*What is needed*. Report each line below that carries the word "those".

====== Supplied records

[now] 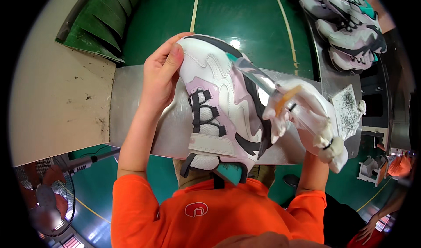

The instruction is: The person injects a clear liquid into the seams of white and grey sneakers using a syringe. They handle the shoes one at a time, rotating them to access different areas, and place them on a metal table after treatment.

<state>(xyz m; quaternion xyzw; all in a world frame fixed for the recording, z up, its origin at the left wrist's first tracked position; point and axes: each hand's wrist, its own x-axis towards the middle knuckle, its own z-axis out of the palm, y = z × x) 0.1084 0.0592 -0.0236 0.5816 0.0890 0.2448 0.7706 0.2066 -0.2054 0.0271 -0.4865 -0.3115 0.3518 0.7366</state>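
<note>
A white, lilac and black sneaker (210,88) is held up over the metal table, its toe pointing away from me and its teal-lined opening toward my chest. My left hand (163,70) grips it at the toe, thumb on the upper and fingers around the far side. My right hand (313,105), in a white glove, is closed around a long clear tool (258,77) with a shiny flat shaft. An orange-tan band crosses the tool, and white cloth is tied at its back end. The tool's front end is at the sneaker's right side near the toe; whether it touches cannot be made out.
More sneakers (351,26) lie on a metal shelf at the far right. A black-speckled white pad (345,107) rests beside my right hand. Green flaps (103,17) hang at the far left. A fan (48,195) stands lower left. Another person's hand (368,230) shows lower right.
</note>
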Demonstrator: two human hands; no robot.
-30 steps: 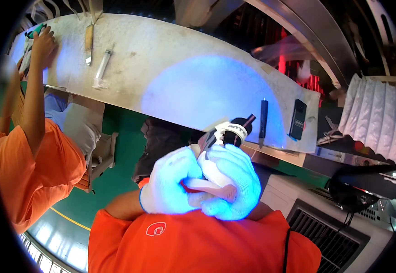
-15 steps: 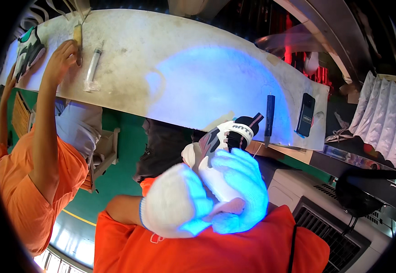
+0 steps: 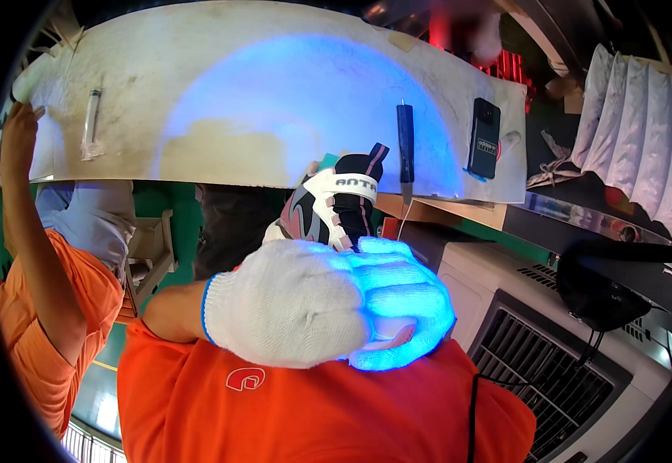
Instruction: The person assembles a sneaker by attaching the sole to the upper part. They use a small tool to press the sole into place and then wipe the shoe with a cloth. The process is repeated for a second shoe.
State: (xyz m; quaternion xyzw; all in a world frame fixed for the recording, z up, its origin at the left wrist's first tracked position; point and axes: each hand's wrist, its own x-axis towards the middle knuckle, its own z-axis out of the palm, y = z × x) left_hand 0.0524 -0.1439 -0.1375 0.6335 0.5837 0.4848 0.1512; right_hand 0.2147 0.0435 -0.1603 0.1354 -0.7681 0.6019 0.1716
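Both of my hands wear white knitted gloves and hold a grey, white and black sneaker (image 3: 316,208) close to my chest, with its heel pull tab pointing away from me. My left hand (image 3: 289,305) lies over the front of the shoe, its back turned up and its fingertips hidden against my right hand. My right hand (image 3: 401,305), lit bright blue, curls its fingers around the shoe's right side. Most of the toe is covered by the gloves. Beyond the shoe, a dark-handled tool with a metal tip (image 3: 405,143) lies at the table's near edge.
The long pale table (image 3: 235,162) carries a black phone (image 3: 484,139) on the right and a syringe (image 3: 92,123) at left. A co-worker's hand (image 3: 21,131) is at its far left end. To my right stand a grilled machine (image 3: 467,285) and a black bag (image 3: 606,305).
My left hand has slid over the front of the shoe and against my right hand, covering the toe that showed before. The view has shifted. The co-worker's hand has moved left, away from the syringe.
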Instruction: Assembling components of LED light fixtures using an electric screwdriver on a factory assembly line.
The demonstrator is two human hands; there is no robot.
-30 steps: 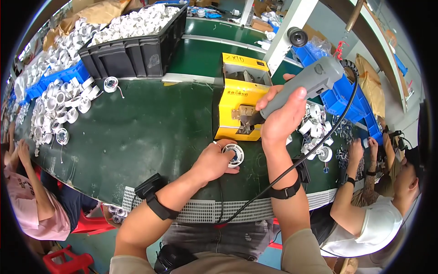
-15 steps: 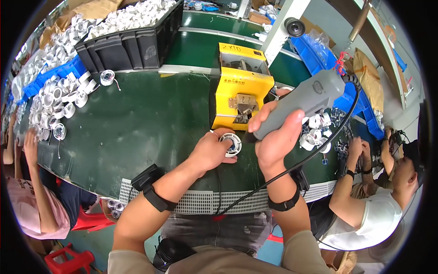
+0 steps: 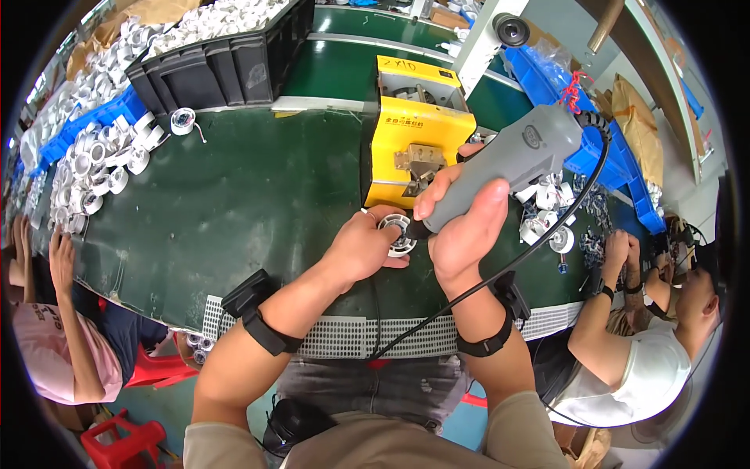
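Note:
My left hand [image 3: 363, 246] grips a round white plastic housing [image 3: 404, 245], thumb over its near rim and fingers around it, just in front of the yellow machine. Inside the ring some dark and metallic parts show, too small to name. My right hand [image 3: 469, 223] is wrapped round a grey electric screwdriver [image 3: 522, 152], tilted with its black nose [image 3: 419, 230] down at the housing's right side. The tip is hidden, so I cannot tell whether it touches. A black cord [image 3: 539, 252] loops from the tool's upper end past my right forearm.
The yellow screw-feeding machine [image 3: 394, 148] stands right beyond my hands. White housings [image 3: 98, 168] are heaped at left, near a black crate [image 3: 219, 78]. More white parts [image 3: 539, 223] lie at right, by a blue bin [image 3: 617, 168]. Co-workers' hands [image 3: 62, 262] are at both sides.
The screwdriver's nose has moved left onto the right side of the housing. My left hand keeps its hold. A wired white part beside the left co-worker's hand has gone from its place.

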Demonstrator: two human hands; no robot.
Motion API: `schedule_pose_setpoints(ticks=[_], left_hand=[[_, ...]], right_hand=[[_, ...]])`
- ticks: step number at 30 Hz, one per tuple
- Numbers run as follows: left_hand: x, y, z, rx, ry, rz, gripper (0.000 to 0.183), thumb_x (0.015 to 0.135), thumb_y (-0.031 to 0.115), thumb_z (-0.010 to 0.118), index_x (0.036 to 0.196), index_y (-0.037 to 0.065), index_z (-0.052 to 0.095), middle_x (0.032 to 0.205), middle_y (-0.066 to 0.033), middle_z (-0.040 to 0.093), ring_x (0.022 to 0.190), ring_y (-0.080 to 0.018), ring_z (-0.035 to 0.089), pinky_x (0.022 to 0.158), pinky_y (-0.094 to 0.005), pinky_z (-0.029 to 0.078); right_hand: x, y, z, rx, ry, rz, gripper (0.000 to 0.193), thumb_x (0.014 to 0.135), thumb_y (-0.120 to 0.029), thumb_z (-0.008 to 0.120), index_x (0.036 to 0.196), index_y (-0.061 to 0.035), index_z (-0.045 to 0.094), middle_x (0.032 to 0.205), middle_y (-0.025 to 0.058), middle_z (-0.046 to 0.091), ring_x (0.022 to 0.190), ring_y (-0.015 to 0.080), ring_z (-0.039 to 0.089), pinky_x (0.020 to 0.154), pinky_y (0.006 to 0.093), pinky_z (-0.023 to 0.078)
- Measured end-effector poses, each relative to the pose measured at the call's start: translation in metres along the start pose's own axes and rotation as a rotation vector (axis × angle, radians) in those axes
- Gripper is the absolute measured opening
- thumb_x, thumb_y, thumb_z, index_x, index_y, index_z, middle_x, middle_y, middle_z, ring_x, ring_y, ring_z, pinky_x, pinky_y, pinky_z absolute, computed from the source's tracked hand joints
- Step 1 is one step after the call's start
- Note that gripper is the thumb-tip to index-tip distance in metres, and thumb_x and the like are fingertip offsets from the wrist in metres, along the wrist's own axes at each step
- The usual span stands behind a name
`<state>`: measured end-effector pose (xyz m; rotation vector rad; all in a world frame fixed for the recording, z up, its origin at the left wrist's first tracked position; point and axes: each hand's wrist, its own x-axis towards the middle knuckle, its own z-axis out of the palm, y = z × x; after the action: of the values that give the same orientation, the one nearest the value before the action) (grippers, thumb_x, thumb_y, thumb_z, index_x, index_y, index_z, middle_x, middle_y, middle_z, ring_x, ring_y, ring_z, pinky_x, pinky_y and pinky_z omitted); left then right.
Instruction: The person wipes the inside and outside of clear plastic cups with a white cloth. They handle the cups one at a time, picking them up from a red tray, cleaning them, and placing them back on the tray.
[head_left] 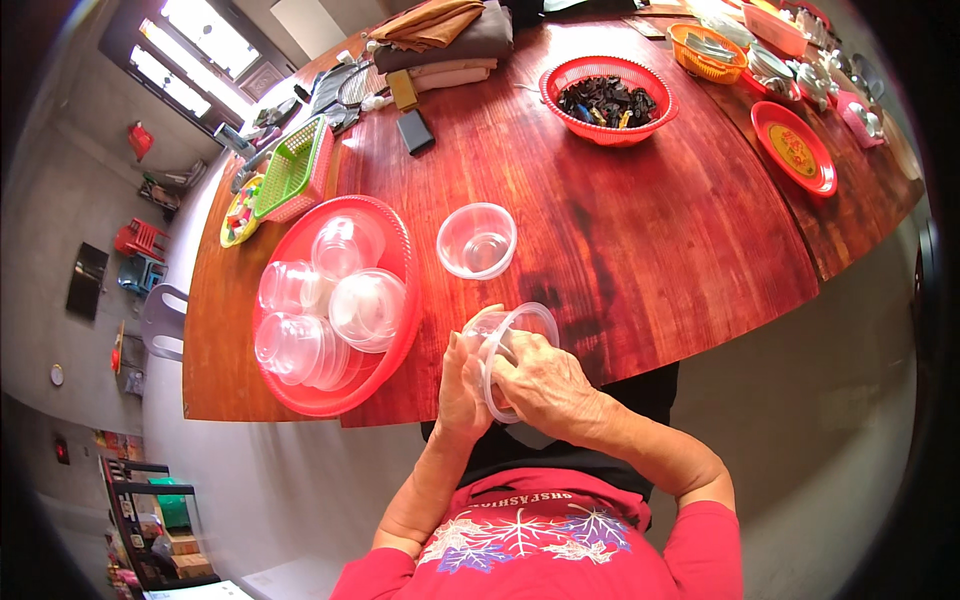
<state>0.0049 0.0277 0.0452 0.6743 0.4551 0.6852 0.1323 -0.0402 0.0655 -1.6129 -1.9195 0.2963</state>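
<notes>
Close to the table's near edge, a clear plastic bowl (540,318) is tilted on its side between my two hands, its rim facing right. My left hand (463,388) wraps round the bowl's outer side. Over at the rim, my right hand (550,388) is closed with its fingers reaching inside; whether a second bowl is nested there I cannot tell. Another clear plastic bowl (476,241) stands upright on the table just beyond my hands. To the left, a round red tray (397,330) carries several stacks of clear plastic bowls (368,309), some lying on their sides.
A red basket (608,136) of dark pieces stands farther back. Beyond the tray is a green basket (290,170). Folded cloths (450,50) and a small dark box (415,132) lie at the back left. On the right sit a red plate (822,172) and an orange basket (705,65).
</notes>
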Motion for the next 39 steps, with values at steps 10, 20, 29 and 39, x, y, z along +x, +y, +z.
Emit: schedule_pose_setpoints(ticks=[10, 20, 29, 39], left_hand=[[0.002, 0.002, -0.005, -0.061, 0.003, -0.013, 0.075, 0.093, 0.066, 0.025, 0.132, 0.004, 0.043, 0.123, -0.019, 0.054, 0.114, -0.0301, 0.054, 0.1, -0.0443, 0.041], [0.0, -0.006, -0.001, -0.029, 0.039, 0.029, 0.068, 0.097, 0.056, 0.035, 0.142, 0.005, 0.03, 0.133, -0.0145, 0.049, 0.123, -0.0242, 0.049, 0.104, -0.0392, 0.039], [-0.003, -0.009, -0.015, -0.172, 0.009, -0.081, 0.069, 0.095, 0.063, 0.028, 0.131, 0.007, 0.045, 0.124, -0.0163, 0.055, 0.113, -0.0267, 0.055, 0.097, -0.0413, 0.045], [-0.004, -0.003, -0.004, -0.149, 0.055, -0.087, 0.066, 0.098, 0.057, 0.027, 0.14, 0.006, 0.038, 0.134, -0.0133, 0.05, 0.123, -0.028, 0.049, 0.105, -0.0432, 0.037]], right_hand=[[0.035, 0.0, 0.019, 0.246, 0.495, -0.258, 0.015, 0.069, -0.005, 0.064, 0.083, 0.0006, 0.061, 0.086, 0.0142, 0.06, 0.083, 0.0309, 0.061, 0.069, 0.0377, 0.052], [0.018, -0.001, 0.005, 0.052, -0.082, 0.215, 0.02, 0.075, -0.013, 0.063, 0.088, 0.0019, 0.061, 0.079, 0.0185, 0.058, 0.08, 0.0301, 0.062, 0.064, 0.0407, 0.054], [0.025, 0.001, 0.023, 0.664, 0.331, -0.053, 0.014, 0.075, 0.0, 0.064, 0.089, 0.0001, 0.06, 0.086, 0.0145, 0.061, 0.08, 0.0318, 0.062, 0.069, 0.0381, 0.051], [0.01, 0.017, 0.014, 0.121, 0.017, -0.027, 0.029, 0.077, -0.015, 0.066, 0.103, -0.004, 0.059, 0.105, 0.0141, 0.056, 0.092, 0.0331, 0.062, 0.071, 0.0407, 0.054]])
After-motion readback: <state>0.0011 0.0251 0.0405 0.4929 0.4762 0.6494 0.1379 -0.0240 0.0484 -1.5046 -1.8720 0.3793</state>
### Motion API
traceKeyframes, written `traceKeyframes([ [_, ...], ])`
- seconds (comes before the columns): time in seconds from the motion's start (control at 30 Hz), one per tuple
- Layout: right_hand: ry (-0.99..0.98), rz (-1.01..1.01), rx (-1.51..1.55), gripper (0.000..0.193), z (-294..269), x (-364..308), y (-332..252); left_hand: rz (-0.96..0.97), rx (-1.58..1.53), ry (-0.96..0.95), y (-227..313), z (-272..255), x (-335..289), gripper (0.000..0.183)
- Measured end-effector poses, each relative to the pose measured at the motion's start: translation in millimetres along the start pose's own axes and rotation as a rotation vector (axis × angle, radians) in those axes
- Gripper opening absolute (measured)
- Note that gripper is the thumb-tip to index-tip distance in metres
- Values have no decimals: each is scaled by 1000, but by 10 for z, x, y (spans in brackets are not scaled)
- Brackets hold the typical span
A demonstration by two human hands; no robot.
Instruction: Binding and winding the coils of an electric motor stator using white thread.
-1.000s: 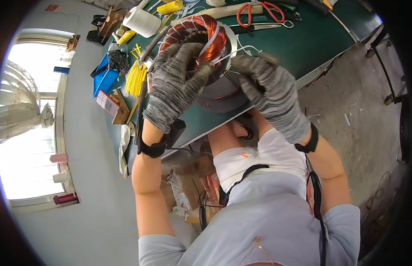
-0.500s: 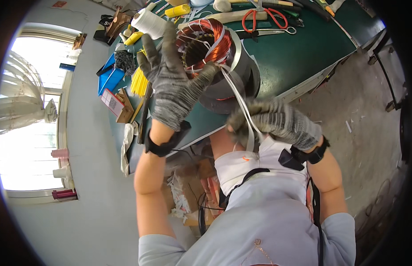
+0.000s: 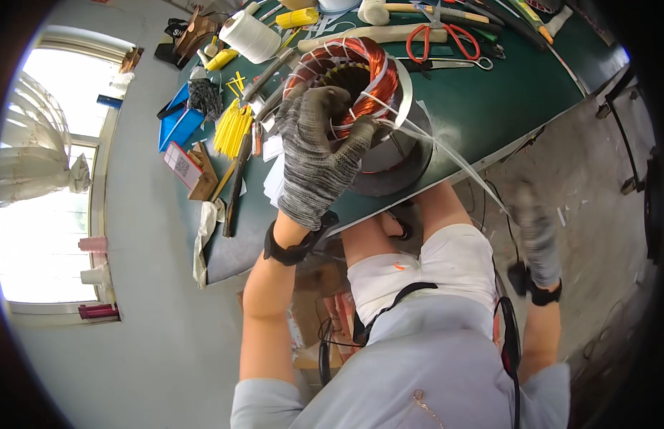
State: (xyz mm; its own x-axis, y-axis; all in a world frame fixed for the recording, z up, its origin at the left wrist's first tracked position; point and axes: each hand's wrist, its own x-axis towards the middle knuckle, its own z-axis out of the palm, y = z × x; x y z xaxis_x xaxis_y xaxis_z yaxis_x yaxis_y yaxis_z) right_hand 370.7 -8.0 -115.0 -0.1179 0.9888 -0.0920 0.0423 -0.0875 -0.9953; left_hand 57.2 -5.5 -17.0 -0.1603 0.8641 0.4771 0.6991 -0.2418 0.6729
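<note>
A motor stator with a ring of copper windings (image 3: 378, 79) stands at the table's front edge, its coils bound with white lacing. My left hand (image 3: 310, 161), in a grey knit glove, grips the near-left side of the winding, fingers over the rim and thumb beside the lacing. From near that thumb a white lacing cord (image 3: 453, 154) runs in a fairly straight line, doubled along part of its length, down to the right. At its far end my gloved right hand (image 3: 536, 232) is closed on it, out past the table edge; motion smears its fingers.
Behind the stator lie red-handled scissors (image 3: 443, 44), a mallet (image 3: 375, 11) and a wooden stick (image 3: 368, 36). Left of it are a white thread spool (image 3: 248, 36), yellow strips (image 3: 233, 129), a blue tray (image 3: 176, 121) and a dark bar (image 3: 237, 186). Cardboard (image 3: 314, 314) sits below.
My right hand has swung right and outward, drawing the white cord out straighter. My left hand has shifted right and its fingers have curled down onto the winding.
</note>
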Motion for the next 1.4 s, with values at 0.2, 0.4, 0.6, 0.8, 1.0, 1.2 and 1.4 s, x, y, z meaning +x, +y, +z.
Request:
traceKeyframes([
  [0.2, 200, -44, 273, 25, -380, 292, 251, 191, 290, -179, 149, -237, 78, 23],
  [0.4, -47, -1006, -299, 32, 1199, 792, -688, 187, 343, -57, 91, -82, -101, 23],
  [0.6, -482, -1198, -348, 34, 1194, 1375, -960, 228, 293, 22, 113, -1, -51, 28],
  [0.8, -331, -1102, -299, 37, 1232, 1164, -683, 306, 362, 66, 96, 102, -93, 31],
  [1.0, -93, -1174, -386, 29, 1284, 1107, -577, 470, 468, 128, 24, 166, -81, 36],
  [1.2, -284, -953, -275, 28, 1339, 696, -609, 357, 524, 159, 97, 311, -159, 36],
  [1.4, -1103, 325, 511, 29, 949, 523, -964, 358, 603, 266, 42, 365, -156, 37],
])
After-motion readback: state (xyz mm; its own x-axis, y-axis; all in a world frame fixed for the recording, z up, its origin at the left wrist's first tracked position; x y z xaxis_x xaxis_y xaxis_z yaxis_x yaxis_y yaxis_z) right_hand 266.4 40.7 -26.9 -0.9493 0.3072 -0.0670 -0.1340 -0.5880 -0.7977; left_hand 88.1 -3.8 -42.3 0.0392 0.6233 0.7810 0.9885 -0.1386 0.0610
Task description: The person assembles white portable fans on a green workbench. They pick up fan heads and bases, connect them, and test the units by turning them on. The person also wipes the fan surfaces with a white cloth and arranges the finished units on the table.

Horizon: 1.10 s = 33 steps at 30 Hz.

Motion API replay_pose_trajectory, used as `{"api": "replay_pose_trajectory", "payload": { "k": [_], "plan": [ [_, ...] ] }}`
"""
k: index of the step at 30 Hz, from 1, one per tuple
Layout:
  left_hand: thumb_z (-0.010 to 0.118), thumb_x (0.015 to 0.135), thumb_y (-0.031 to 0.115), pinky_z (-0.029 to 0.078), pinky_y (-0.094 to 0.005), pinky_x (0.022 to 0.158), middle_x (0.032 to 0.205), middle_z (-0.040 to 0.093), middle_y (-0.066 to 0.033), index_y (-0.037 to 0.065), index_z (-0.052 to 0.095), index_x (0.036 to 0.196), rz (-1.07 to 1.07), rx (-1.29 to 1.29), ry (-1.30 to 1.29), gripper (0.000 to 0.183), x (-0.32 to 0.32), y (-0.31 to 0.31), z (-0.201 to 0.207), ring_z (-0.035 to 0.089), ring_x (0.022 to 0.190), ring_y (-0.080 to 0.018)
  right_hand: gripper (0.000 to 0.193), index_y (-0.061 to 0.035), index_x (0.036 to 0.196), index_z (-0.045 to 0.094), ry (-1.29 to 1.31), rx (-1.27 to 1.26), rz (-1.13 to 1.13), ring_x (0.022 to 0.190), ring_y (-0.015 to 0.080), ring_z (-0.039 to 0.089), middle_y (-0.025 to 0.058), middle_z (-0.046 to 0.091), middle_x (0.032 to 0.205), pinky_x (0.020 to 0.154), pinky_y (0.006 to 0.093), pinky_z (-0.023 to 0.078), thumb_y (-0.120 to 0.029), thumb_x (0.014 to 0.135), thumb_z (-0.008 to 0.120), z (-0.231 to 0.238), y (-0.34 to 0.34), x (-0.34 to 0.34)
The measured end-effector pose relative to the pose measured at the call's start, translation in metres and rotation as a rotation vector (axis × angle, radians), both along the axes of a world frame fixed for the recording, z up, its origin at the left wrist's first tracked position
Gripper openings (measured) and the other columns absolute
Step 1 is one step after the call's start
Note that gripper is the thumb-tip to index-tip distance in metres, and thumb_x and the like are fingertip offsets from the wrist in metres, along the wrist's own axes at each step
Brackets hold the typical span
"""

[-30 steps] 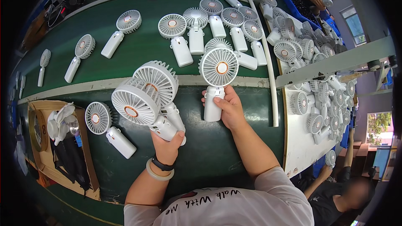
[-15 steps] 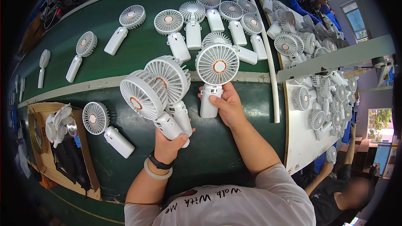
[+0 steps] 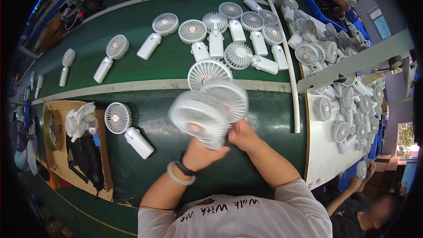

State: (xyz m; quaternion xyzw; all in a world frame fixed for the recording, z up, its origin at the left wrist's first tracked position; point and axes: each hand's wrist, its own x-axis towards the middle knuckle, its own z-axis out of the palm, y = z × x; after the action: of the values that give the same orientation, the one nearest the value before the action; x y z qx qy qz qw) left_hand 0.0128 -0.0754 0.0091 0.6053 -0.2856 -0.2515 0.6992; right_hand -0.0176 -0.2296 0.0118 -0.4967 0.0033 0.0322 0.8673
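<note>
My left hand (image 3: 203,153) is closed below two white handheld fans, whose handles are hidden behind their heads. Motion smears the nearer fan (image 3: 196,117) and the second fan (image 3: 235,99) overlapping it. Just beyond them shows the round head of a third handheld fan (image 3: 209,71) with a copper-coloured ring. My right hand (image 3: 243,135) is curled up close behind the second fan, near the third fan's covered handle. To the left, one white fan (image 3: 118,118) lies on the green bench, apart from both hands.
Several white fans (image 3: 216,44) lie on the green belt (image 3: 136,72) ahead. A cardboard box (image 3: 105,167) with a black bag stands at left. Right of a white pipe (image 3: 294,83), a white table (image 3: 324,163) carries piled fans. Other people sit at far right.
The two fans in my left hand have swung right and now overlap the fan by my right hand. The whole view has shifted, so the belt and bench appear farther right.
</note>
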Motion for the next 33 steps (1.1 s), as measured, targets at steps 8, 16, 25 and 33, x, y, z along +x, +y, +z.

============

*Answer area*.
- Measured end-effector poses, each relative to the pose measured at the call's start: translation in metres along the start pose's own axes and rotation as a rotation vector (axis × angle, radians) in those axes
- Measured end-effector poses, each relative to the pose measured at the motion's start: translation in millimetres along the start pose's own axes and rotation as a rotation vector (axis × angle, radians) in those axes

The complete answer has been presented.